Write out the records word for word.

Entries taken from a collection
□ □ □ □
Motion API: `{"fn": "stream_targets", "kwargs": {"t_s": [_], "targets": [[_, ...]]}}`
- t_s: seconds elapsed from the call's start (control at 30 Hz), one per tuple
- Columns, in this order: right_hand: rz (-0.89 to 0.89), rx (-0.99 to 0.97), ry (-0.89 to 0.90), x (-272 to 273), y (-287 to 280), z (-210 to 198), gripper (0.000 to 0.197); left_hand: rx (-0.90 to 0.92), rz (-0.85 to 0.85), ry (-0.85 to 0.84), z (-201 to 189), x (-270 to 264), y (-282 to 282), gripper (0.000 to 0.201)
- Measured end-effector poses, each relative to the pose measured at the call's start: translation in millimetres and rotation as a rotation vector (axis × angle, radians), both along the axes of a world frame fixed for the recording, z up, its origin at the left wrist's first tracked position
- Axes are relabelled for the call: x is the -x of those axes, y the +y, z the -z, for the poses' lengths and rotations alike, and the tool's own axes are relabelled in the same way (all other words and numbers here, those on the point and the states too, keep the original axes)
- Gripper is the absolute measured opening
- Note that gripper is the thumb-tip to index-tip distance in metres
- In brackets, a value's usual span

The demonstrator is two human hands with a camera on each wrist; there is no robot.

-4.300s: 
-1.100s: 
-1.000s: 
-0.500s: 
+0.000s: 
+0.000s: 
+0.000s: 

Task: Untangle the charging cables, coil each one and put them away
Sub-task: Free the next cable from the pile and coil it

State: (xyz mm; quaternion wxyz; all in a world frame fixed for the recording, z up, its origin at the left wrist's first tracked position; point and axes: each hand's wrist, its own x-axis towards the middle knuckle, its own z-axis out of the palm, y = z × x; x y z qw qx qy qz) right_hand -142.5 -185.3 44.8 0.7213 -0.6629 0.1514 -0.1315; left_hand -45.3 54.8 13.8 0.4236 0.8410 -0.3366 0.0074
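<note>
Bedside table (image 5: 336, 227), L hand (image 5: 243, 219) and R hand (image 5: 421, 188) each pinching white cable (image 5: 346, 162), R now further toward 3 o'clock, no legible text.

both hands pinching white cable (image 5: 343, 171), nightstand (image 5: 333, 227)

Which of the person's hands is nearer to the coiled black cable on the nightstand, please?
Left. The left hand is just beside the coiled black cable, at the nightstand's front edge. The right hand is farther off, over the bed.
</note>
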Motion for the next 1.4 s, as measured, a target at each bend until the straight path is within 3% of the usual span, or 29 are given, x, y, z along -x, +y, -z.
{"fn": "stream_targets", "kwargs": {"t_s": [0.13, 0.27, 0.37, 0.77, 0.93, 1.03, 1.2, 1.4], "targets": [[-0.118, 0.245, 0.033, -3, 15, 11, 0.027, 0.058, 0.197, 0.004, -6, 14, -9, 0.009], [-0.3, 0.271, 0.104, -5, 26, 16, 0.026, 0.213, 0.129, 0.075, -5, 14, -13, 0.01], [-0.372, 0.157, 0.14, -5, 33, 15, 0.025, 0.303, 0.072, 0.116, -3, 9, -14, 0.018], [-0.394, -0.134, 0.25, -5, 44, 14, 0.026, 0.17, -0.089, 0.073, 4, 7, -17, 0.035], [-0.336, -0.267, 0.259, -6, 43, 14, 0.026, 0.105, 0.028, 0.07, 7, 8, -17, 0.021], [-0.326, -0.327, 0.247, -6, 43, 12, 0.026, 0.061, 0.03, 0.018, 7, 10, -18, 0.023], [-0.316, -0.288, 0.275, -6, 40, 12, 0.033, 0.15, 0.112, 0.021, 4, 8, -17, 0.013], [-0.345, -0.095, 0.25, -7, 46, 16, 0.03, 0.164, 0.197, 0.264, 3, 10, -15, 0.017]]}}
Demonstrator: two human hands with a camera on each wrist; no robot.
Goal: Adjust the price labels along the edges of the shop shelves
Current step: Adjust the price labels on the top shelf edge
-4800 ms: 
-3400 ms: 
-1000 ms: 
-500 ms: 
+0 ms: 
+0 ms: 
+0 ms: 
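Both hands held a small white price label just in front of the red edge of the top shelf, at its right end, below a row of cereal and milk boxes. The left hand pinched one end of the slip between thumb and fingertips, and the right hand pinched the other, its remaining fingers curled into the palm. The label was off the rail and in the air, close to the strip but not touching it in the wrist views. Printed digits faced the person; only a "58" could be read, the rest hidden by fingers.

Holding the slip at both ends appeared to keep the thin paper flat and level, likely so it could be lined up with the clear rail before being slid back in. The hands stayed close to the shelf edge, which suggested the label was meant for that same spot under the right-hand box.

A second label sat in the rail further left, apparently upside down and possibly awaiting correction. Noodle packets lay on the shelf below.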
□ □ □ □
• [Response to this exercise]:
Motion API: `{"fn": "stream_targets", "kwargs": {"t_s": [_], "targets": [[_, ...]]}}`
- t_s: seconds elapsed from the call's start (control at 30 Hz), one per tuple
- Columns, in this order: right_hand: rz (-0.89 to 0.89), rx (-0.99 to 0.97), ry (-0.89 to 0.90), x (-272 to 273), y (-287 to 280), z (-210 to 198), gripper (0.000 to 0.197); left_hand: rx (-0.90 to 0.92), rz (-0.85 to 0.85), ry (-0.85 to 0.84), z (-201 to 189), x (-270 to 264), y (-282 to 282), gripper (0.000 to 0.201)
- Measured end-effector poses, each relative to the pose measured at the call's start: translation in millimetres and rotation as a rotation vector (axis × angle, radians), both along the axes of a world frame fixed for the recording, z up, its origin at the left wrist's first tracked position
- Axes are relabelled for the call: x is the -x of those axes, y the +y, z the -z, for the poses' lengths and rotations alike, and the tool's own axes are relabelled in the same way (all other words and numbers here, those on the point and the states too, keep the original axes)
- Gripper is the absolute measured opening
- Note that gripper is the thumb-tip to index-tip distance in metres
- In brackets, a value's usual span

The demonstrator is two human hands with a camera on each wrist; there is no robot.

-4.300s: 
-1.100s: 
-1.000s: 
-0.500s: 
+0.000s: 
+0.000s: 
+0.000s: 

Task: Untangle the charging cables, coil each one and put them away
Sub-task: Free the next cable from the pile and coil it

State: (xyz mm; quaternion wxyz; all in a world frame fixed for the recording, z up, its origin at the left wrist's first tracked position; point and axes: each hand's wrist, its own x-axis towards the middle knuckle, its own z-axis out of the palm, y = z × x; x y z qw qx qy qz) right_hand -142.5 -185.3 44.8 0.7213 -0.6629 0.1514 -0.1315; left_hand -45.3 54.8 13.8 0.4236 0.8410 -0.3366 0.0074
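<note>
Bedside table (image 5: 336, 227), L hand (image 5: 243, 219) and R hand (image 5: 421, 188) each pinching white cable (image 5: 346, 162), R now further toward 3 o'clock, no legible text.

both hands pinching white cable (image 5: 343, 171), nightstand (image 5: 333, 227)

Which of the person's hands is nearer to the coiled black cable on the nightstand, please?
Left. The left hand is just beside the coiled black cable, at the nightstand's front edge. The right hand is farther off, over the bed.
</note>
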Motion for the next 1.4 s, as measured, a target at each bend until the straight path is within 3% of the usual span, or 29 are given, x, y, z along -x, +y, -z.
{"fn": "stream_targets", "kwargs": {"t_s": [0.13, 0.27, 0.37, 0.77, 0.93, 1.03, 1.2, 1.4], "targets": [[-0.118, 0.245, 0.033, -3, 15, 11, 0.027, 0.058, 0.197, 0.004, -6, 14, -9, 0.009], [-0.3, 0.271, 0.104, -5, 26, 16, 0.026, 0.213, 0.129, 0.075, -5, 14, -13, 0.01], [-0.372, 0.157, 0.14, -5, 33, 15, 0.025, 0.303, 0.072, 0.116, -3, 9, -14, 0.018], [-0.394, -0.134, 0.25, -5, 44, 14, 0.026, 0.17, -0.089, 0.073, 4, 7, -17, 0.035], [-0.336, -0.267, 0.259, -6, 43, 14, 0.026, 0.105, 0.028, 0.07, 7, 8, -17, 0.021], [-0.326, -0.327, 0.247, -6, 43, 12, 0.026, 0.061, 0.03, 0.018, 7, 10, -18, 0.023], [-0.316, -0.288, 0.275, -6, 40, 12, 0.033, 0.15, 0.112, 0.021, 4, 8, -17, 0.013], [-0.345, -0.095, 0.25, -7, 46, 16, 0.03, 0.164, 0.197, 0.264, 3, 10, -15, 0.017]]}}
Demonstrator: two human hands with a camera on each wrist; no robot.
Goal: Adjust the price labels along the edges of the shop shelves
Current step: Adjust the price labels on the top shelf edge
-4800 ms: 
-3400 ms: 
-1000 ms: 
-500 ms: 
+0 ms: 
+0 ms: 
+0 ms: 
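Both hands held a small white price label just in front of the red edge of the top shelf, at its right end, below a row of cereal and milk boxes. The left hand pinched one end of the slip between thumb and fingertips, and the right hand pinched the other, its remaining fingers curled into the palm. The label was off the rail and in the air, close to the strip but not touching it in the wrist views. Printed digits faced the person; only a "58" could be read, the rest hidden by fingers.

Holding the slip at both ends appeared to keep the thin paper flat and level, likely so it could be lined up with the clear rail before being slid back in. The hands stayed close to the shelf edge, which suggested the label was meant for that same spot under the right-hand box.

A second label sat in the rail further left, apparently upside down and possibly awaiting correction. Noodle packets lay on the shelf below.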

Work on this exercise is now complete.